- TASK TO COMPLETE -
Find the string "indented" in the listing and report every line that has it.

- GIVEN RECORDS -
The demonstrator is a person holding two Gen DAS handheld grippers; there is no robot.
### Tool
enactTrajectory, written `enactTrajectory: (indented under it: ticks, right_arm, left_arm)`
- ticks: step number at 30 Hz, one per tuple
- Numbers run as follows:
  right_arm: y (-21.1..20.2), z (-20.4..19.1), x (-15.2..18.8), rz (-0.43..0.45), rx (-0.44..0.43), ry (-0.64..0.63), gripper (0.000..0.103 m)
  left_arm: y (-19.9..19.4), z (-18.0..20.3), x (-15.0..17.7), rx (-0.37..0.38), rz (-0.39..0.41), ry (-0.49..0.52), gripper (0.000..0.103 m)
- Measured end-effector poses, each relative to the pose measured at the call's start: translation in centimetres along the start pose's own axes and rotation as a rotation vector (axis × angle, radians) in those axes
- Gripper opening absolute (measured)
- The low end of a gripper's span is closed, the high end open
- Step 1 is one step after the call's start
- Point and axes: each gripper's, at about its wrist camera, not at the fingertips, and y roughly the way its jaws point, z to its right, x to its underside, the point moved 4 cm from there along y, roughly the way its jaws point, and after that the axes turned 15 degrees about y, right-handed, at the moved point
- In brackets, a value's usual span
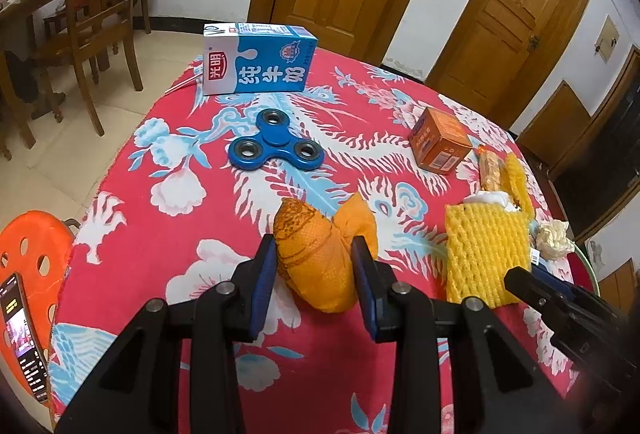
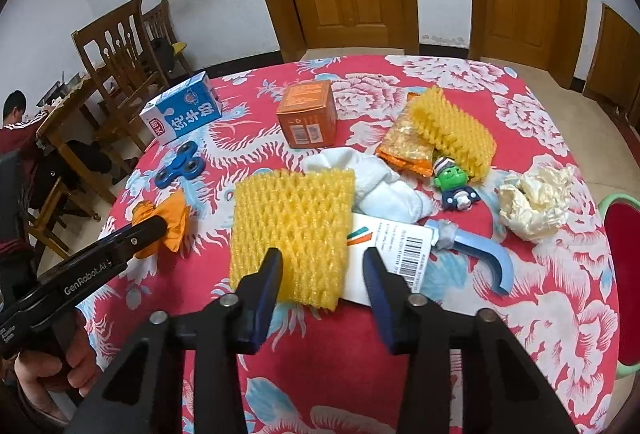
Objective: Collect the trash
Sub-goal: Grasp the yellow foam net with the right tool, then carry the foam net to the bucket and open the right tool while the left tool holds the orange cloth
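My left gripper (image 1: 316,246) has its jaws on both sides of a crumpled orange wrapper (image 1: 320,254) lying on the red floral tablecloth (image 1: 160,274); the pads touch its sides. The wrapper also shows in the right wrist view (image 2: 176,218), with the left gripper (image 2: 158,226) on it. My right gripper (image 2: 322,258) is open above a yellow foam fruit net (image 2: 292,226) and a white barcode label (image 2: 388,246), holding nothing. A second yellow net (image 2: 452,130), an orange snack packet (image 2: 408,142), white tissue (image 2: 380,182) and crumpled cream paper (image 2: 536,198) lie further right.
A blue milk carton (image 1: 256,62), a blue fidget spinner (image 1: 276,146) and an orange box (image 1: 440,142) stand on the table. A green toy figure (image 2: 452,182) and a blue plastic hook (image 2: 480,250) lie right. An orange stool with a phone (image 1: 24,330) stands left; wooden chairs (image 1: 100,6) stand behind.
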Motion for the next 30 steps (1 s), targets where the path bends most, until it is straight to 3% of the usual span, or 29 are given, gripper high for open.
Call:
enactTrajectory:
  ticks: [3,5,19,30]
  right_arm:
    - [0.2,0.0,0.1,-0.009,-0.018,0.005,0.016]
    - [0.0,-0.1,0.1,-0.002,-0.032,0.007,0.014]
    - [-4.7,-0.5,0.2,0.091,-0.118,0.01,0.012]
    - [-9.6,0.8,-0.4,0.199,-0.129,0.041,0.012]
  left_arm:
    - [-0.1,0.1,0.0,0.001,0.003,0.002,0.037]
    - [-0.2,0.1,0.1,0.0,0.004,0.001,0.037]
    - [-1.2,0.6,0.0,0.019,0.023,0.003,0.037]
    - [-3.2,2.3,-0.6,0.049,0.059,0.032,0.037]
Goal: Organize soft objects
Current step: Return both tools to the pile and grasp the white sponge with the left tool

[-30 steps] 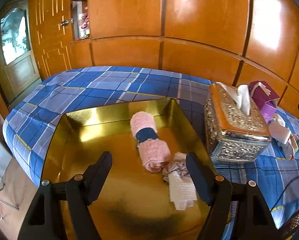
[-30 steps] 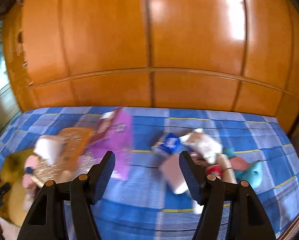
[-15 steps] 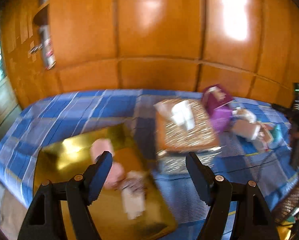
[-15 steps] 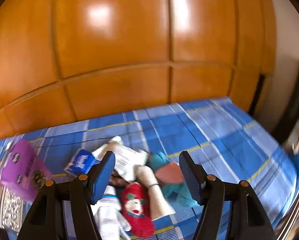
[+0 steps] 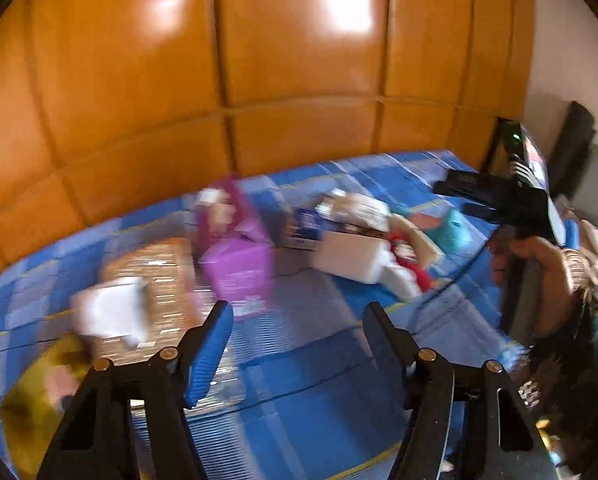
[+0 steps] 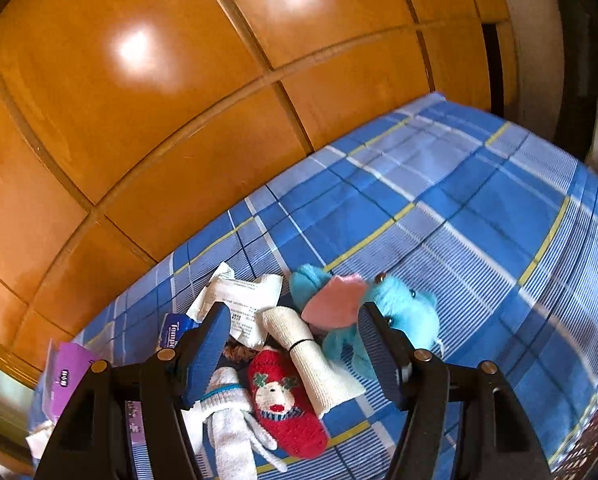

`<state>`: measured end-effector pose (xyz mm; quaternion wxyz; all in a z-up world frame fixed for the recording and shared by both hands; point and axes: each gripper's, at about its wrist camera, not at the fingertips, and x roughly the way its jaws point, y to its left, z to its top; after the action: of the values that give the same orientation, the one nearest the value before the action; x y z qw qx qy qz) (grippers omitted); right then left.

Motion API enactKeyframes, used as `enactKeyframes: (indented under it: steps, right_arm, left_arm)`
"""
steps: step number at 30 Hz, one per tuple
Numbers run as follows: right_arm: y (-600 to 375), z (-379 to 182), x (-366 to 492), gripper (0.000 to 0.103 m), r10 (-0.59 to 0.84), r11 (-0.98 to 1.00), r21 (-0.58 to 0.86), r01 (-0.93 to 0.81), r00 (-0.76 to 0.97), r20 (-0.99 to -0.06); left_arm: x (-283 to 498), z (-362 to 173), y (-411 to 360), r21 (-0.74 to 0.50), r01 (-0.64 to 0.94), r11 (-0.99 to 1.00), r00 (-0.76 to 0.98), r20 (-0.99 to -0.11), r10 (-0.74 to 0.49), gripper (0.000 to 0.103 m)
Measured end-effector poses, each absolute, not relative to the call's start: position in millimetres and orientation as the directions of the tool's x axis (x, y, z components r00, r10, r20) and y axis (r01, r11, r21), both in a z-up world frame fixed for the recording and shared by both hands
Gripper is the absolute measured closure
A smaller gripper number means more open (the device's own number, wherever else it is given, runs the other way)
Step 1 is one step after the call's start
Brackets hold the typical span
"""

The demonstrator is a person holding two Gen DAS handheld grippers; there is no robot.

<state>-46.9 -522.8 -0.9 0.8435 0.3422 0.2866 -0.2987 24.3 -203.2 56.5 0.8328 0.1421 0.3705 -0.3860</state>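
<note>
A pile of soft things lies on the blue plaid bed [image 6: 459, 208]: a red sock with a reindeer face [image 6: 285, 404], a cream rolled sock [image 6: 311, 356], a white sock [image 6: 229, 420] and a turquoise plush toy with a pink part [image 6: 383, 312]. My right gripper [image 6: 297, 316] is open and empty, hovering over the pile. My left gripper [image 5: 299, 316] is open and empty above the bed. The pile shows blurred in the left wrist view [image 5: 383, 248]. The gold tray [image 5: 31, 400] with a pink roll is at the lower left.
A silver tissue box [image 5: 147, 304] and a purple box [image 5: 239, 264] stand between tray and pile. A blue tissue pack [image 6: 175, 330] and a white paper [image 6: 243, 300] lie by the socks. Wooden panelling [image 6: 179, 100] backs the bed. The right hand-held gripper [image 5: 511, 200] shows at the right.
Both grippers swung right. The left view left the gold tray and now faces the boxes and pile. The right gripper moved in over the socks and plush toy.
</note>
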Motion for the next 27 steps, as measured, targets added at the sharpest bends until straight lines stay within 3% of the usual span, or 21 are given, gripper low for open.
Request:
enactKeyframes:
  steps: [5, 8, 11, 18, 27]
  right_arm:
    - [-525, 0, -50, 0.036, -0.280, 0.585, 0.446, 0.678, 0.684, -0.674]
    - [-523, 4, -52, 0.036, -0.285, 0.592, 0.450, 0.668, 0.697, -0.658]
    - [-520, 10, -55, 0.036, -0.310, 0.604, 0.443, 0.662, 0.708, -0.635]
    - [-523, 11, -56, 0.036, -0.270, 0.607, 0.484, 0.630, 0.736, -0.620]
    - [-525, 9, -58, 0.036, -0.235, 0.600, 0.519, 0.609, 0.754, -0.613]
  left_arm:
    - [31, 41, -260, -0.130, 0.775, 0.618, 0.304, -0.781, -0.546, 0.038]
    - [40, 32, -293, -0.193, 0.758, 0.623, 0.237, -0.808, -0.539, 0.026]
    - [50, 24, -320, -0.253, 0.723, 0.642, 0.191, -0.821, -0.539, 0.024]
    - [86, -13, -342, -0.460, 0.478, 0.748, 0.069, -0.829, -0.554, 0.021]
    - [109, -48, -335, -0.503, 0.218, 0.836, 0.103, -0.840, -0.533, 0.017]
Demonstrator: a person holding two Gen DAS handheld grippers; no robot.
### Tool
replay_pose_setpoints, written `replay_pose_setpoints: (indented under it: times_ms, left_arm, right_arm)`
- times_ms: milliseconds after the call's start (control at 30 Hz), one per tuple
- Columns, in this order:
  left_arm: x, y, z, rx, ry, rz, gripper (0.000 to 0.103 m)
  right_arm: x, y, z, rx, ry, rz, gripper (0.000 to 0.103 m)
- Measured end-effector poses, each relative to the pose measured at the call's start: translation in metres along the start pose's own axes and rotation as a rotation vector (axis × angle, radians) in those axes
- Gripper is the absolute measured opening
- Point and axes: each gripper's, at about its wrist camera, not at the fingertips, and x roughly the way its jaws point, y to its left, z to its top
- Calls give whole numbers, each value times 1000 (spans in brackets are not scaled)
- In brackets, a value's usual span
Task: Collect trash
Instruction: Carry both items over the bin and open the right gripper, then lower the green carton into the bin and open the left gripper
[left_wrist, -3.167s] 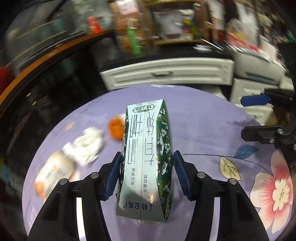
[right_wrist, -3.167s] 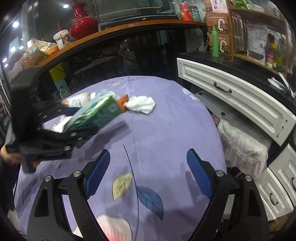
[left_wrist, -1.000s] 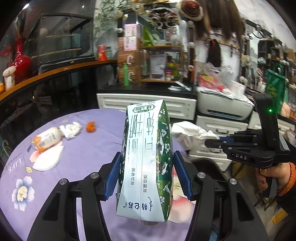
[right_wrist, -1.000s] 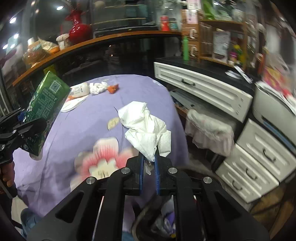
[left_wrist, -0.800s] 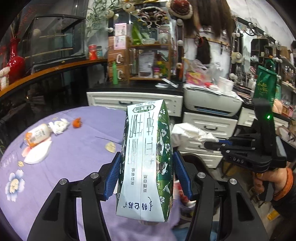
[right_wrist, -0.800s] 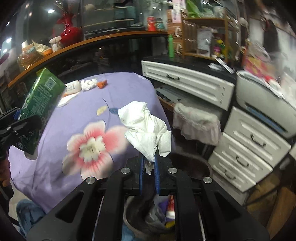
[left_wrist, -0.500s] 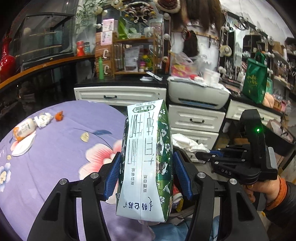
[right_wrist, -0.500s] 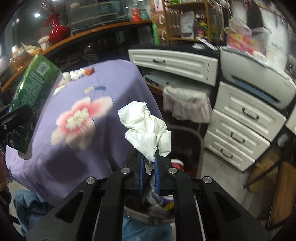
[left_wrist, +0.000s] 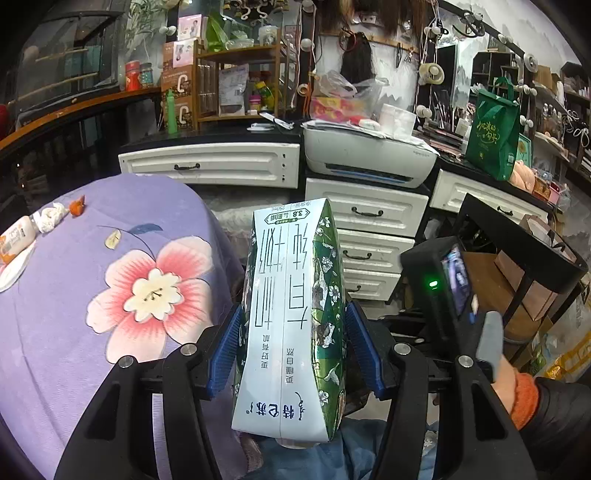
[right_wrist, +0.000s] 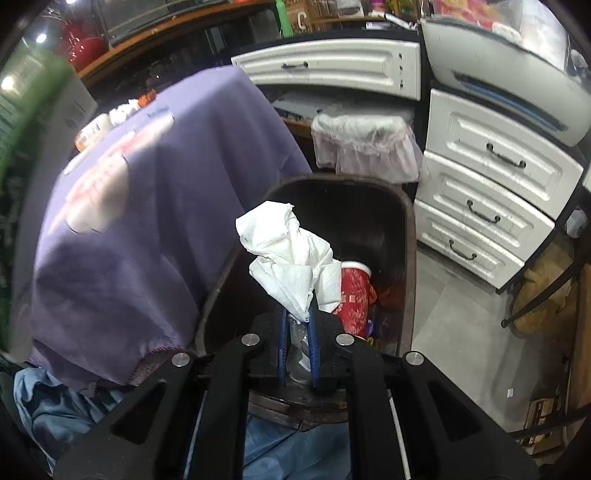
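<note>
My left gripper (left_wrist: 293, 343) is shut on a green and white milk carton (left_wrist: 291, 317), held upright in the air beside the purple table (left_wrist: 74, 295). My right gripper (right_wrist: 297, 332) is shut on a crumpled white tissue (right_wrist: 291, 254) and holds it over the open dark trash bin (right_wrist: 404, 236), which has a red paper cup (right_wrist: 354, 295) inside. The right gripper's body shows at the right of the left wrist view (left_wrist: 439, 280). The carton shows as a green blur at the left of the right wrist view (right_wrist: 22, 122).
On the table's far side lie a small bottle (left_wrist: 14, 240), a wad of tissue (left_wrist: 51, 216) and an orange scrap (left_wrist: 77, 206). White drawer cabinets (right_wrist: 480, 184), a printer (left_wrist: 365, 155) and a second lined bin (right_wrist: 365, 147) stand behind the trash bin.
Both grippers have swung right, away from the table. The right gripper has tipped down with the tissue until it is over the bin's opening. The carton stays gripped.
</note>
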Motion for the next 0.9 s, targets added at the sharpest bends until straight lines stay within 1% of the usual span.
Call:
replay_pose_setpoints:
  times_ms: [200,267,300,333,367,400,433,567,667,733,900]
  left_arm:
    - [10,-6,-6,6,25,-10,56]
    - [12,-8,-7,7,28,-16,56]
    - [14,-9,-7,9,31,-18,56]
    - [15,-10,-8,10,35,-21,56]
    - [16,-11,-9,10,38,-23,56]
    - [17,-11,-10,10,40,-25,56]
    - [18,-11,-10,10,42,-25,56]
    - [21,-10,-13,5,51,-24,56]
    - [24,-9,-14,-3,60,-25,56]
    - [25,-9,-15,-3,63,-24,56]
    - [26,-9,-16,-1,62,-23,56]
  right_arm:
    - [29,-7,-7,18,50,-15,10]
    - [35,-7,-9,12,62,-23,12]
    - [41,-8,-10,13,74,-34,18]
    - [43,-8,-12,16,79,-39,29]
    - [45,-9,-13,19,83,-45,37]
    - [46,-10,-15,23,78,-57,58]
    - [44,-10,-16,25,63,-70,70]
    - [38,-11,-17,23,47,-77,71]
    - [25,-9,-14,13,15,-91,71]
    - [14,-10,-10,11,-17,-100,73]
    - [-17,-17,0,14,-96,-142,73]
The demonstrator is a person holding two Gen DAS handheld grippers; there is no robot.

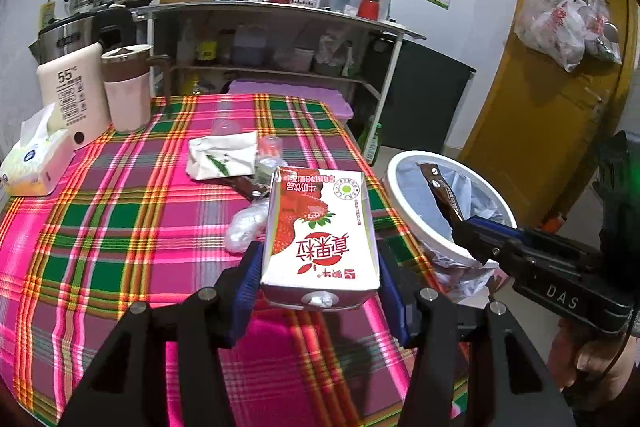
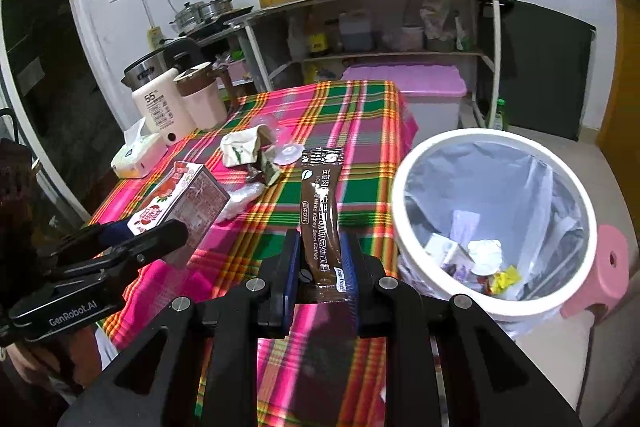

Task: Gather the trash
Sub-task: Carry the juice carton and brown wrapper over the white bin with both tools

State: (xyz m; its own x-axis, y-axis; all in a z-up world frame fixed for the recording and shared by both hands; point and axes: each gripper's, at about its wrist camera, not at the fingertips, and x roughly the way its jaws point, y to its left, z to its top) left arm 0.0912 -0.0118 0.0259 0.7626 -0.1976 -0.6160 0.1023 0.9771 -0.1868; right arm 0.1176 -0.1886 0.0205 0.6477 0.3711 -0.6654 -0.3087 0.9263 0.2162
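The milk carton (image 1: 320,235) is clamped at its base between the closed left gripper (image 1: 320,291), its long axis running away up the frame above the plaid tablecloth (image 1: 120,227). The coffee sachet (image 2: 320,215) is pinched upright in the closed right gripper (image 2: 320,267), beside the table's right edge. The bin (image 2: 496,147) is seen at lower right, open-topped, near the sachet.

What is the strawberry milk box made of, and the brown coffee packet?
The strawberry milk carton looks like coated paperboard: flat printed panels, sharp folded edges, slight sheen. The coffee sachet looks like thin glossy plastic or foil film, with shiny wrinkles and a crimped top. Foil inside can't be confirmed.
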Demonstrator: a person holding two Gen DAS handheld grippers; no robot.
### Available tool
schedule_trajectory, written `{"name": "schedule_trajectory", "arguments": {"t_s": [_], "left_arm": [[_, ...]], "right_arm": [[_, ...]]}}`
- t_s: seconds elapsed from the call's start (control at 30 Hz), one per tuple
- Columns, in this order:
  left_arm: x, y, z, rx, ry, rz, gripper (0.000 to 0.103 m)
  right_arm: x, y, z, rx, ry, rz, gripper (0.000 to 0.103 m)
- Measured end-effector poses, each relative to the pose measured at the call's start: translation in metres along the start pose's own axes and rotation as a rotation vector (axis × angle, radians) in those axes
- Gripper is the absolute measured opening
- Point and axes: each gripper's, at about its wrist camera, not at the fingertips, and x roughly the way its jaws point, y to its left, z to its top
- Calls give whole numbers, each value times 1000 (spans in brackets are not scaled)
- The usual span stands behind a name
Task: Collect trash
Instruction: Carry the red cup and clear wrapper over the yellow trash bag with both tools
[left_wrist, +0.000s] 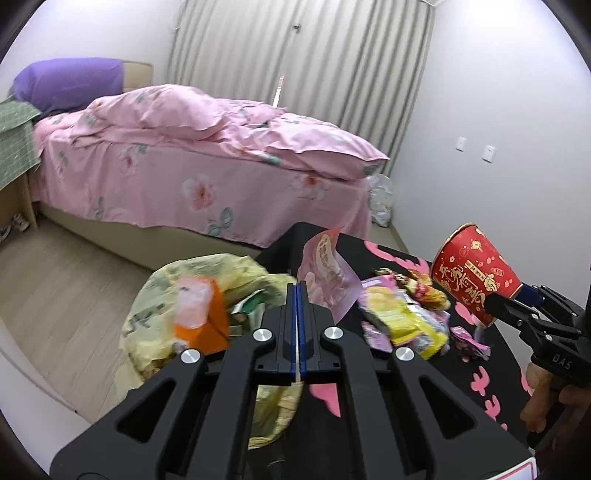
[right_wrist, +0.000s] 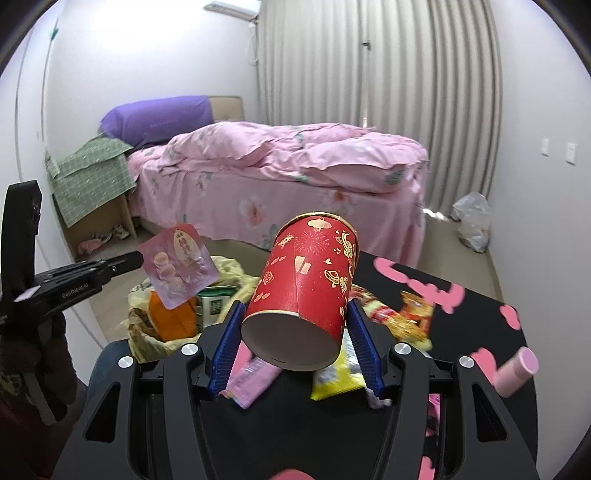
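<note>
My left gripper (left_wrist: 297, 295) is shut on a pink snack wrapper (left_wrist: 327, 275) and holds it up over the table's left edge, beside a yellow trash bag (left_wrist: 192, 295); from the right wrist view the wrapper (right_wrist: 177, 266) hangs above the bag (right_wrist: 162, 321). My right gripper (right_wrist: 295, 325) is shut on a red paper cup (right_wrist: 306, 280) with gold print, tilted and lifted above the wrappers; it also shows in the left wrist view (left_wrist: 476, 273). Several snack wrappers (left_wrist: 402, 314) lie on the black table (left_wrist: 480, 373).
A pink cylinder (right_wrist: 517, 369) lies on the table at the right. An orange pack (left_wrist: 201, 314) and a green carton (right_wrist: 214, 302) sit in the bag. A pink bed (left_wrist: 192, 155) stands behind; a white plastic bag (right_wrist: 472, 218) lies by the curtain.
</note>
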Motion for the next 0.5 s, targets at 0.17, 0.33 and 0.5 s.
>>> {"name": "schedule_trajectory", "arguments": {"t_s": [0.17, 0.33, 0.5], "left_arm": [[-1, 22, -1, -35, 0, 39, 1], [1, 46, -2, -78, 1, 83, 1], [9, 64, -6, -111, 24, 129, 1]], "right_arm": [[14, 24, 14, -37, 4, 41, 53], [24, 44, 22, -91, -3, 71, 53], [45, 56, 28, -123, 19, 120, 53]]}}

- SOLVED EXERCISE -
enactTrajectory, written `enactTrajectory: (indented under it: ticks, right_arm, left_arm)`
Motion API enactKeyframes, used as `enactKeyframes: (indented under it: steps, right_arm, left_arm)`
replay_pose_setpoints, written `replay_pose_setpoints: (indented under it: times_ms, left_arm, right_arm)`

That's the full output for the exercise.